Before selecting and working with data, it is always better to get to know it and understand its content. An initial investigation of the dataset is very crucial to conduct before using the dataset in research or further analysis. It can help to detect trends and patterns in data, identify outliers, and find valuable relations among variables. This investigation is called Exploratory Data Analysis (EDA). The EDA applies statistical methods and data visualization tools to support the exploration process. The main goals of the EDA are to deeply understand the content and structure of the data, and to find out if there are any problems in the data.
Knowing Your Data
In this article, the type of the data explored is mostly textual data. I will present an overview for some EDA tools for the Arabic language using Python; such as the number of characters per token and the number of tokens per post, and word cloud graph. Conducting an in-depth investigation support understanding the content of the dataset from multiple dimensions. Some visualization tools are used to better understand the content and context of the data. This article covers the following steps:
- Step 1: importing libraries
- Step 2: reading the dataset
- Step 3: basic filtering and cleaning
- Step 4: tokens frequencies
- Step 5: stop words frequencies
- Step 6: number of tokens per tweet
- Step 7: number of characters per token
- Step 8: word cloud graph
Dataset
Please cite these references if you are using the code discussed in this article for publications and academic purposes:
- Husain, F., & Uzuner, O. (2021).
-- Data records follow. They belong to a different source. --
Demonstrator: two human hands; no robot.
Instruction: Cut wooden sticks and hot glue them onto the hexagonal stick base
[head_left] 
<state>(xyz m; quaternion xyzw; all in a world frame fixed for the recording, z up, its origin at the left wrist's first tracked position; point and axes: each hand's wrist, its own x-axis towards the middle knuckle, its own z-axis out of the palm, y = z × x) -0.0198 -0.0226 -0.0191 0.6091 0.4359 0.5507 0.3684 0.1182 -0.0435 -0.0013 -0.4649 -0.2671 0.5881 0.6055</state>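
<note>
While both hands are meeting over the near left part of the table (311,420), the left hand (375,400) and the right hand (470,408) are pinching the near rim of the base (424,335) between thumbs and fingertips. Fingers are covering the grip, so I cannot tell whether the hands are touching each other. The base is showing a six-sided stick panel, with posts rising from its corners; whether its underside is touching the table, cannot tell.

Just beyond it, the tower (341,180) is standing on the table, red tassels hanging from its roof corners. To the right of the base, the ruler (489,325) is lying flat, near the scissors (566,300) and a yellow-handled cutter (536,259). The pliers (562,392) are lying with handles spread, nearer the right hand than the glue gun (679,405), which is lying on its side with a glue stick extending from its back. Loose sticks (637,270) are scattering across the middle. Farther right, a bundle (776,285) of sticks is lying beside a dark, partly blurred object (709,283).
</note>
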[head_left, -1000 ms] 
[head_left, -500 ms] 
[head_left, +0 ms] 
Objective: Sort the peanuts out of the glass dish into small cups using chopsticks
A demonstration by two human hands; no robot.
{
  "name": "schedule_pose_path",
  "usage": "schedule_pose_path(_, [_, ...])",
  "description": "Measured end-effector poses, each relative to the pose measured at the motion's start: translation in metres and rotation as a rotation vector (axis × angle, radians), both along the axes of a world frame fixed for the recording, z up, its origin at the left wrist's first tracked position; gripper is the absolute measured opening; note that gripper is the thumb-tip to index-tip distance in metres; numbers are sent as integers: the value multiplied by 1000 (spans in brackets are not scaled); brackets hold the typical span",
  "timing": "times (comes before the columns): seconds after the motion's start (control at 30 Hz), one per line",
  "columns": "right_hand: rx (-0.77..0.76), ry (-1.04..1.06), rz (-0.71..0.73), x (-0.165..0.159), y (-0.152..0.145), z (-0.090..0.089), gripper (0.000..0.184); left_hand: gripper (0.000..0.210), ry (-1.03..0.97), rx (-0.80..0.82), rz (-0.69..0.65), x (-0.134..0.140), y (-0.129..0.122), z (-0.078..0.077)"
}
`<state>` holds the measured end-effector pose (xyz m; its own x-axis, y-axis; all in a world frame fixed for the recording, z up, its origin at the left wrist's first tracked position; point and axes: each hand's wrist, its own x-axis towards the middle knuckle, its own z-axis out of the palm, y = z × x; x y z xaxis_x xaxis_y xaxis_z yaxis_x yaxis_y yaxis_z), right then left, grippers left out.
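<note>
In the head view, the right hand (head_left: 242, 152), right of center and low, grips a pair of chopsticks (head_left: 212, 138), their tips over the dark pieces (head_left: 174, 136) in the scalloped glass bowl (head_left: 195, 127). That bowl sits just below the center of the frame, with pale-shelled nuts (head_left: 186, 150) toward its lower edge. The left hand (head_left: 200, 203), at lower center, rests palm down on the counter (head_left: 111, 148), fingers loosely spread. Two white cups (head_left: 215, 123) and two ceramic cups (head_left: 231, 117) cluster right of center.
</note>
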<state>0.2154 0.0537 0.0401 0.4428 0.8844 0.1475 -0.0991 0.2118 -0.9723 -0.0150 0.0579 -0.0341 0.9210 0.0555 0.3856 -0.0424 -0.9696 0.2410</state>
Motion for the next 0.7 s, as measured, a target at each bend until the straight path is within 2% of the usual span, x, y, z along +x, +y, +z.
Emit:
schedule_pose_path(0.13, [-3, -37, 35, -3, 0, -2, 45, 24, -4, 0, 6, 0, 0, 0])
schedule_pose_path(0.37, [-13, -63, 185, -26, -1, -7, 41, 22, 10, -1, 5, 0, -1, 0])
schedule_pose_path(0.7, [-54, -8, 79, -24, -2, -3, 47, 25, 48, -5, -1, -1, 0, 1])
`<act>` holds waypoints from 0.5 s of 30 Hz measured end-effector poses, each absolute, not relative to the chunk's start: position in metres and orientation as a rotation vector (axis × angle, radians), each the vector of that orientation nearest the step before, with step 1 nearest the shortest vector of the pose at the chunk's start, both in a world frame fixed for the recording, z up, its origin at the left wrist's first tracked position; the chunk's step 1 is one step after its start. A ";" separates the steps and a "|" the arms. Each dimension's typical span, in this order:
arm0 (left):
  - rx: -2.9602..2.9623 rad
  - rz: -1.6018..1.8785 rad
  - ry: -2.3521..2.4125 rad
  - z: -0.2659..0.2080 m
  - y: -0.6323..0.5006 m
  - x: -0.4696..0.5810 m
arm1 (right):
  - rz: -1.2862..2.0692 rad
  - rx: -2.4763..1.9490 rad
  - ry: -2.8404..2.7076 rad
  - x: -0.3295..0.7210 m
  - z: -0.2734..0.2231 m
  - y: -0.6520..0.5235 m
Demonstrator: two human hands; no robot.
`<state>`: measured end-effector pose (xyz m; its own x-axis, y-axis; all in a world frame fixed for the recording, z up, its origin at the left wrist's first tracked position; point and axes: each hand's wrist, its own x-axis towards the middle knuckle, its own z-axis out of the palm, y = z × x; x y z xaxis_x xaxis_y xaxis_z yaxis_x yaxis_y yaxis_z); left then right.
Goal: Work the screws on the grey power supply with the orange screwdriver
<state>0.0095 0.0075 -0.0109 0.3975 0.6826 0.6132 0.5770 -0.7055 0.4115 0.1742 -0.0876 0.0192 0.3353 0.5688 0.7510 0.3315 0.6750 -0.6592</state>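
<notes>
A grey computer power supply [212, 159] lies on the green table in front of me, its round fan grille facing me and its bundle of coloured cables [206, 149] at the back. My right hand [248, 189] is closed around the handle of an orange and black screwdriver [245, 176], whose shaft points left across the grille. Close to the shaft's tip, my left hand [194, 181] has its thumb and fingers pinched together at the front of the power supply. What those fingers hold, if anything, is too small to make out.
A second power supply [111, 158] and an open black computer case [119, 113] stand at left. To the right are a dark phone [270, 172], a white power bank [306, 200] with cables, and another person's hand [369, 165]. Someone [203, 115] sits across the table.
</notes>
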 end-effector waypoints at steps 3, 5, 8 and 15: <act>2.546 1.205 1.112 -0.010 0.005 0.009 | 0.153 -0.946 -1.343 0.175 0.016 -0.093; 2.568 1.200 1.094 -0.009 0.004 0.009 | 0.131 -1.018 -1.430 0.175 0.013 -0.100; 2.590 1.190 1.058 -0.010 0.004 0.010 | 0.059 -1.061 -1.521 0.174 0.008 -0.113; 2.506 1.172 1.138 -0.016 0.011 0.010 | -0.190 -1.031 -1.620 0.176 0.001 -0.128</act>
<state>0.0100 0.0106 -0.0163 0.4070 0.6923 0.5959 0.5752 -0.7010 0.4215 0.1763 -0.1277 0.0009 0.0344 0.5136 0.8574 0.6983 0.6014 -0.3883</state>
Exploratory Arabic Offensive Language Dataset Analysis. arXiv preprint arXiv:2101.11434.
- Husain, F. (2021). Arabic Offensive Language Detection in Social Media (Doctoral dissertation, George Mason University).
You might also check the above mentioned references to see how I used the same code discussed in this article to study offensive language detection from several datasets. Please feel free to contact me if you would like to get a copy from the references.
Basic EDA Techniques Examples For Arabic text in Python
Step 1: Importing Libraries:
import pandas as pd
import numpy as np
import nltk
import csv
import string
import re
from nltk import word_tokenize
import itertools
import collections
import codecs
import requests
import nltk
nltk.download('punkt')
Step 2: Reading the Dataset:
First I uploaded the dataset to the Colab project, then I fetch the file as the following:
Dataset = pd.read_csv('/content/Machboos.csv', sep=',', encoding='utf-8-sig')
Dataset
Since the exploration focuses only on the tweets, I will extract the tweets and save them into an array to be used on the following steps.
tweets = Dataset.loc[:,"Text"]
tweets
The total number of tweets is 774 tweets before cleaning and filtering.
Step 3: Basic Filtering and Cleaning:
The main goal of this step is to remove any unnecessary content that might affect the results of the analysis or that might cause some violation to user’s privacy. For example, it is recommended to remove usernames from the data to preserve their privacy.
In this script, I first replace username’s mentions with the string/keyword “@USER” to anonymize the data:
# Define an array for the filtered tweets list
filteredTweets = []
for tweet in tweets:
tweet = str(tweet)
# Replace the specific part of the string based on pattern
replacedText = re.sub('@[a-zA-Z0-9_.-]*', '@USER', tweet)
# uncomment the next line if you want to totally remove usermentions
#replacedText = re.sub('@USER:', '', replacedText)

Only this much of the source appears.